» **Exercise details**
Entries follow. Give back exactly the lines starting at the one containing "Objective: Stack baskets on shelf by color" and ending at the one containing "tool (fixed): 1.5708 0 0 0", and no other lines.

» **Data shown**
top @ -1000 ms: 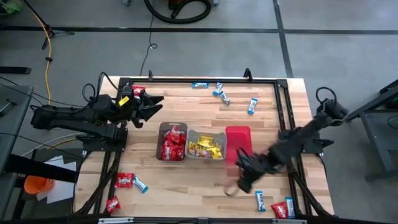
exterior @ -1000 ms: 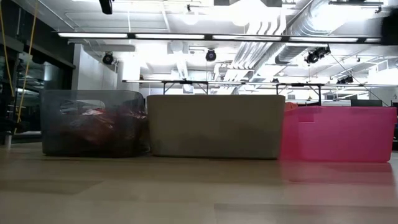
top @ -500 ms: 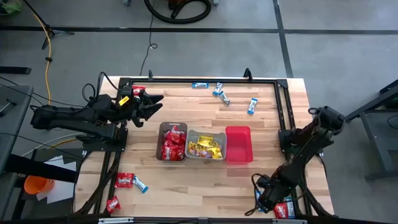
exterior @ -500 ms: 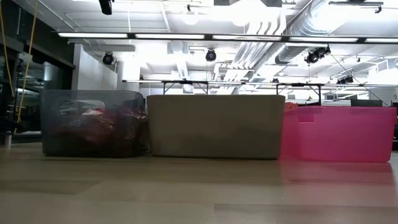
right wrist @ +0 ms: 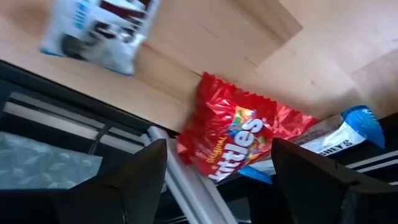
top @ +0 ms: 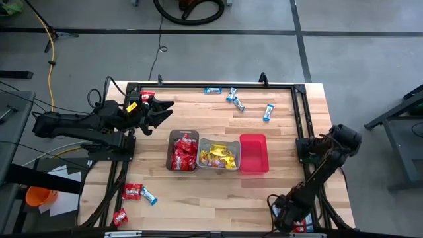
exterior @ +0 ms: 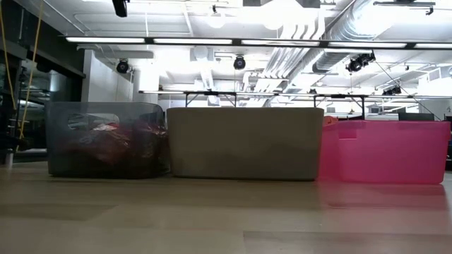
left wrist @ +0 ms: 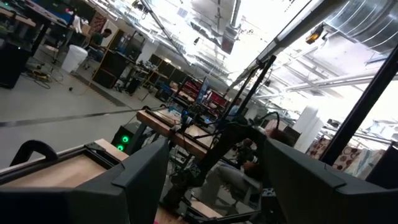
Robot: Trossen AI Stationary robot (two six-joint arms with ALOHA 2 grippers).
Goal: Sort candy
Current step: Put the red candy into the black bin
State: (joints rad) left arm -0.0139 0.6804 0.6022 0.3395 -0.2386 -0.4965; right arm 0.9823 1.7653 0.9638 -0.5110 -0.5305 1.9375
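On the wooden bench (top: pixel 218 182), the right pincer (top: pixel 289 217) has swung from the pink bin (top: pixel 254 153) to the near-right corner, fingers spread over a red Skittles packet (right wrist: pixel 239 134), indicating the next pick; left pincer (top: pixel 158 112) waits spread.

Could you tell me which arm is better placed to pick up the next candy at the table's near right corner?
The right. Its gripper hangs open over that corner, with a red packet between its fingers in the wrist view. The left gripper waits open at the far left.
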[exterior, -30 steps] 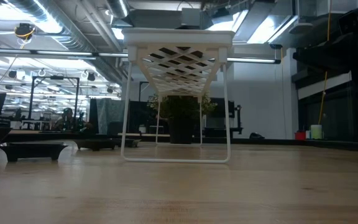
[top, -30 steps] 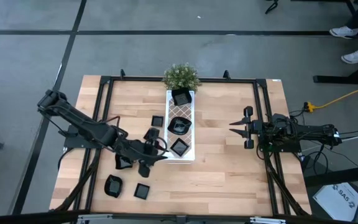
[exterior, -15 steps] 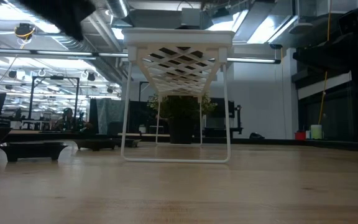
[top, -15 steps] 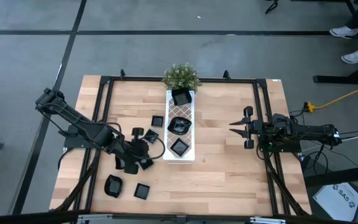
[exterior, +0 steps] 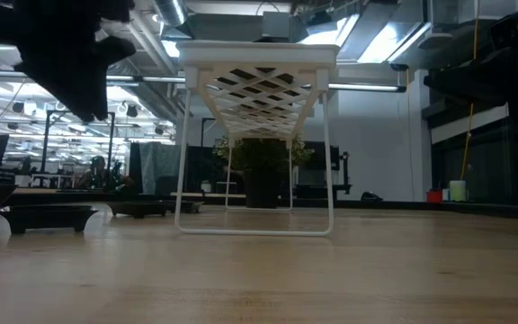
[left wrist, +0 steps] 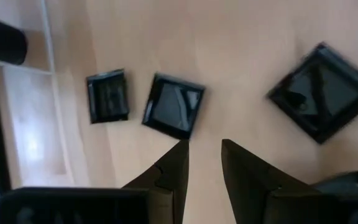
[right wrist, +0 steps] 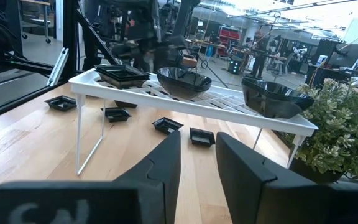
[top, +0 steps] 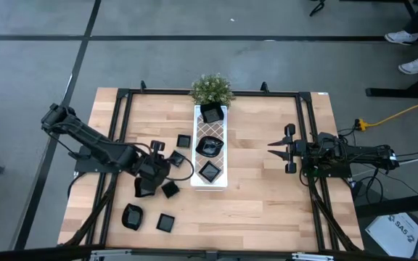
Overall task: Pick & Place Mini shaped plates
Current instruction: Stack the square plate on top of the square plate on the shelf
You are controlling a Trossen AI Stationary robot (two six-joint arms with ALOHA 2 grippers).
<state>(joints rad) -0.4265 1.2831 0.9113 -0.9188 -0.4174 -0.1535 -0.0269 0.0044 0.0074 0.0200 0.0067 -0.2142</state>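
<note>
Left gripper (top: 167, 161) back from the white tray (top: 219, 181), empty, toward the loose plates (top: 170, 189).

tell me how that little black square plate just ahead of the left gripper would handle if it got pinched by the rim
The square plate looks glossy, so the fingers may slip on it. It seems rigid and shallow, lying flat on the wooden table, so it probably won't roll, though a pinch on its low rim could tilt it. The left gripper hangs above it, holding nothing.

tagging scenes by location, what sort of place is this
Likely a robotics lab or workshop: exposed ceiling ducts, rows of equipment benches behind the wooden table, and a grey concrete floor.
</note>
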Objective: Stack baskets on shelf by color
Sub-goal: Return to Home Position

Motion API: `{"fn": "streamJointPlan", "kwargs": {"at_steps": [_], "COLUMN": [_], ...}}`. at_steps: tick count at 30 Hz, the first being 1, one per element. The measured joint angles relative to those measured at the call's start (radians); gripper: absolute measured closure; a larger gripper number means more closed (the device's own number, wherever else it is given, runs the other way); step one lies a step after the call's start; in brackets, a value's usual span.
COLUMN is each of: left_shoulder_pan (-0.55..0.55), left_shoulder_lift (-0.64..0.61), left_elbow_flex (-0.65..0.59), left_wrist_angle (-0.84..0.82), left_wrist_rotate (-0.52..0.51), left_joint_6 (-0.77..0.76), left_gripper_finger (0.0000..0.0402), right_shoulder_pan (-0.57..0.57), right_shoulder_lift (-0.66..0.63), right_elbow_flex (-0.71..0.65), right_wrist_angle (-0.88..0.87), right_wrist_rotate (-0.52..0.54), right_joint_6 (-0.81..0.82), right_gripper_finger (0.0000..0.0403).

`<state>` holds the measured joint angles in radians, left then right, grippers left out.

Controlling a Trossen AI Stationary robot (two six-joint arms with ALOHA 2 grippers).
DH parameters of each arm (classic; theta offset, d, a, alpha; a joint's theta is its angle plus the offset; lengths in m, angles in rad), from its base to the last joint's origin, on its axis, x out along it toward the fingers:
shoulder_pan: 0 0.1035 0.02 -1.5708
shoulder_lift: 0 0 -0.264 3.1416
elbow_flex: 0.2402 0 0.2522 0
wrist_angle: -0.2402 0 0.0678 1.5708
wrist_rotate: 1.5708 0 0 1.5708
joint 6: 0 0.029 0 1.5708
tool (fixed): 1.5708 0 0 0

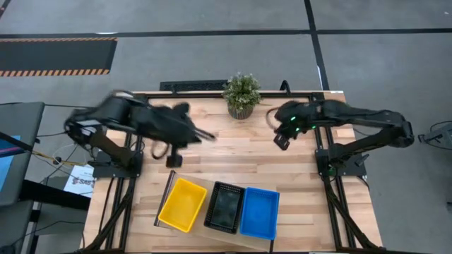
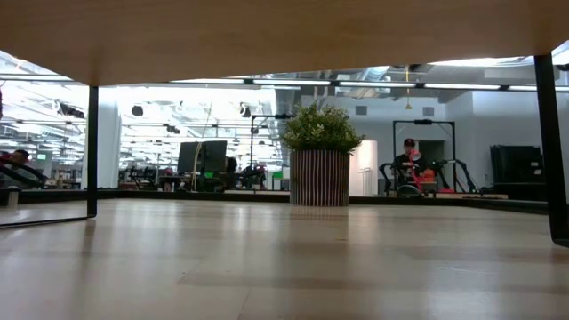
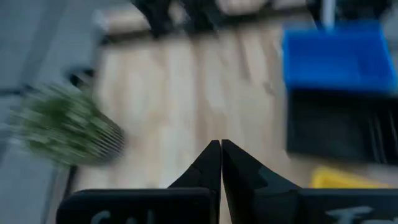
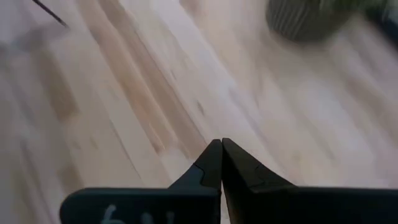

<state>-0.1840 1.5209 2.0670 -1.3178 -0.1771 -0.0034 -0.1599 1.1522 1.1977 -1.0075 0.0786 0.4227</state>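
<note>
Three baskets sit side by side on the shelf (image 1: 164, 206) at the table's near edge: yellow (image 1: 182, 204), black mesh (image 1: 224, 207) and blue (image 1: 259, 212). Whether each is a single basket or a stack, I cannot tell. The left wrist view shows the blue basket (image 3: 339, 56), the black one (image 3: 342, 124) and a corner of the yellow one (image 3: 339, 178). My left gripper (image 1: 210, 136) (image 3: 221, 149) hangs shut and empty above the table's middle, left of centre. My right gripper (image 1: 281, 143) (image 4: 221, 149) is shut and empty over bare wood near the far right.
A potted green plant (image 1: 241, 95) (image 2: 320, 164) (image 3: 62, 127) stands at the middle of the table's far edge, between the two grippers; its pot (image 4: 305, 22) shows in the right wrist view. The low view looks under the shelf board (image 2: 267, 36) between its dark legs (image 2: 92, 151).
</note>
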Motion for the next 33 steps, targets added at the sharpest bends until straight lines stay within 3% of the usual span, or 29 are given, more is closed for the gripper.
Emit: {"fn": "streamJointPlan", "kwargs": {"at_steps": [4,9,12,16,20,26,33], "left_shoulder_pan": [0.003,0.003,0.003,0.023,0.066,0.153,0.290], "left_shoulder_lift": [-0.072,-0.142,-0.174,-0.229,-0.341,-0.604,-0.901], "left_elbow_flex": [0.053,0.072,0.071,-0.010,-0.230,-0.757,-1.280], "left_wrist_angle": [0.068,0.092,0.054,0.102,0.248,0.655,1.033], "left_wrist_rotate": [-0.088,-0.088,-0.012,0.038,0.101,0.202,0.322], "left_joint_6": [-0.014,0.002,0.002,0.002,-0.010,-0.060,-0.193], "left_gripper_finger": [0.0401,0.0401,0.0401,0.0401,0.0401,0.0401,0.0401], "right_shoulder_pan": [-0.003,-0.015,-0.040,-0.046,-0.046,-0.043,-0.044], "right_shoulder_lift": [-0.092,-0.203,-0.274,-0.403,-0.606,-0.880,-1.091], "right_elbow_flex": [0.085,0.176,0.174,0.064,-0.140,-0.473,-0.680], "right_wrist_angle": [0.083,0.056,0.033,0.169,0.329,0.548,0.664], "right_wrist_rotate": [0.002,0.024,0.122,0.104,0.092,0.028,-0.005], "right_joint_6": [-0.111,-0.383,-0.278,-0.314,-0.272,-0.091,-0.032], "right_gripper_finger": [0.0377,0.0377,0.0381,0.0384,0.0380,0.0376,0.0383]}}
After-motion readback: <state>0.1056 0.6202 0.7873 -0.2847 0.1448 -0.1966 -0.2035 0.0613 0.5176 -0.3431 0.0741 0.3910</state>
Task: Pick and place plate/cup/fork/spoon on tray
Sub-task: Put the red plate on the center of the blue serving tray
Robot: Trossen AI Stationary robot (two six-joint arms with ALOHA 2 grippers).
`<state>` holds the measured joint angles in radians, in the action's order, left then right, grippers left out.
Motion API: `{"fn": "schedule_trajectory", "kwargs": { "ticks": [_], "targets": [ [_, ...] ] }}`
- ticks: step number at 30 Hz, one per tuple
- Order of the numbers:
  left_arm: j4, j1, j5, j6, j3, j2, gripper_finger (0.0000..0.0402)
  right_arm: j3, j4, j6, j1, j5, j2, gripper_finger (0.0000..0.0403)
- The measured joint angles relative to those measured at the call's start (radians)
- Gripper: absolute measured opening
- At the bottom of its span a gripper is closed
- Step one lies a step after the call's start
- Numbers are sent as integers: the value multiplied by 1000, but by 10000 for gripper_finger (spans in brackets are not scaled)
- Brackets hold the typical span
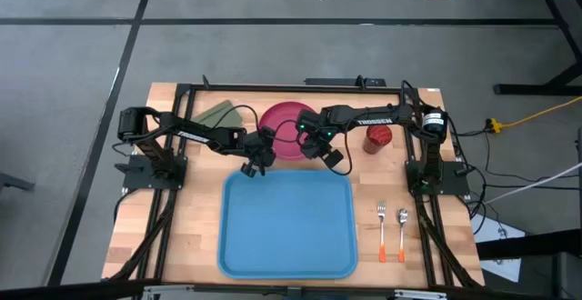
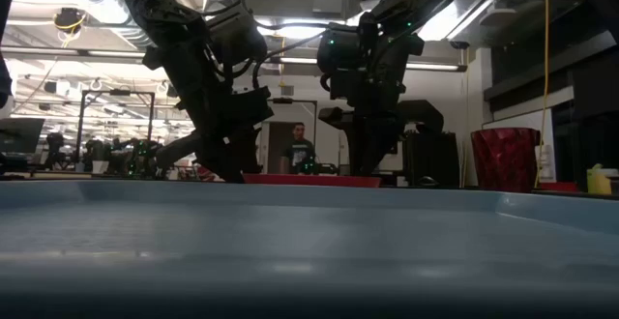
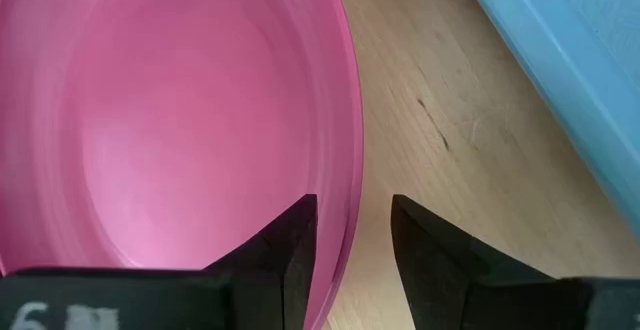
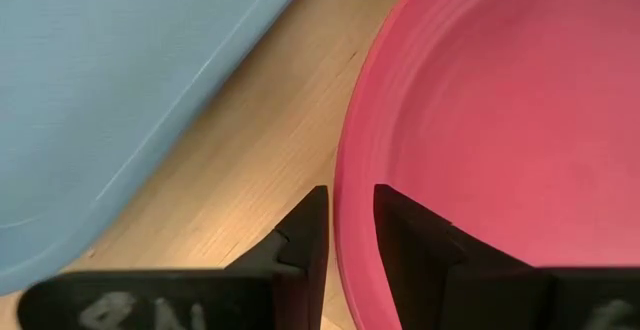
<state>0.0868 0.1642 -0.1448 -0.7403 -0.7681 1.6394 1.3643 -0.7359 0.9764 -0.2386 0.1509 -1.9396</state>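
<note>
The pink-red plate (image 1: pixel 284 120) lies on the wood at the table's far side, just beyond the light-blue tray (image 1: pixel 286 223). My left gripper (image 1: pixel 255 161) stands at the plate's near-left rim, slightly open: one finger is over the plate's inside and one is outside the rim (image 3: pixel 352 210), with bare wood between the rim and the outer finger. My right gripper (image 1: pixel 326 156) is shut on the plate's near-right rim. The dark red cup (image 1: pixel 378 136) stands right of the plate. The fork (image 1: pixel 382 230) and spoon (image 1: pixel 401 232) lie right of the tray. My right gripper pinches the plate's near-right rim (image 4: pixel 348 185) between its two fingers, one finger (image 4: pixel 410 255) over the plate's inside and one (image 4: pixel 305 245) outside. The fingers slant down from above and lie across the rim. Whether the plate is off the wood, I cannot tell.
An olive-green pad (image 1: pixel 218 114) lies left of the plate. The tray's far rim (image 3: pixel 560 80) runs close beside both grippers. The dark frame rails run along the table's far, left and right sides. A person (image 2: pixel 298 150) stands in the room beyond the table.
</note>
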Motion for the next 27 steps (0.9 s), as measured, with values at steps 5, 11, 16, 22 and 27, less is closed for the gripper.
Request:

» **Answer space**
Objective: Stack baskets on shelf by color
Sub-goal: Return to Home Position

Motion API: `{"fn": "streamJointPlan", "kwargs": {"at_steps": [_], "COLUMN": [_], ...}}`. at_steps: tick count at 30 Hz, the first being 1, one per element. The measured joint angles relative to those measured at the call's start (radians); gripper: absolute measured closure; a larger gripper number means more closed (the device's own number, wherever else it is given, runs the other way); step one lies a step after the call's start; in brackets, a value's usual span.
COLUMN is each of: left_shoulder_pan (-0.55..0.55), left_shoulder_lift (-0.64..0.61), left_elbow_flex (-0.65..0.59), left_wrist_angle (-0.84..0.82), left_wrist_rotate (-0.52..0.51), left_joint_6 (-0.77..0.76), left_gripper_finger (0.0000..0.0402), right_shoulder_pan (-0.57..0.57), right_shoulder_lift (-0.66..0.63), right_elbow_flex (-0.71..0.65), right_wrist_angle (-0.88..0.87), right_wrist_rotate (-0.52..0.54), right_joint_6 (-0.81..0.82), right_gripper_finger (0.0000..0.0403).

`<state>` holds the measured joint angles in radians, left then right, grippers left out.

Controlling a Trossen AI Stationary robot (two six-joint arms with ALOHA 2 grippers).
DH parameters of each arm (classic; theta offset, d, a, alpha; a joint's theta is its angle plus the offset; lengths in m, angles in rad), from its base to the last joint's origin, on its axis, x out along it toward the fingers:
shoulder_pan: 0 0.1035 0.02 -1.5708
shoulder_lift: 0 0 -0.264 3.1416
elbow_flex: 0.2402 0 0.2522 0
wrist_angle: -0.2402 0 0.0678 1.5708
wrist_rotate: 1.5708 0 0 1.5708
joint 6: 0 0.029 0 1.5708
tool (fixed): 1.5708 0 0 0

This completes the response to the exercise.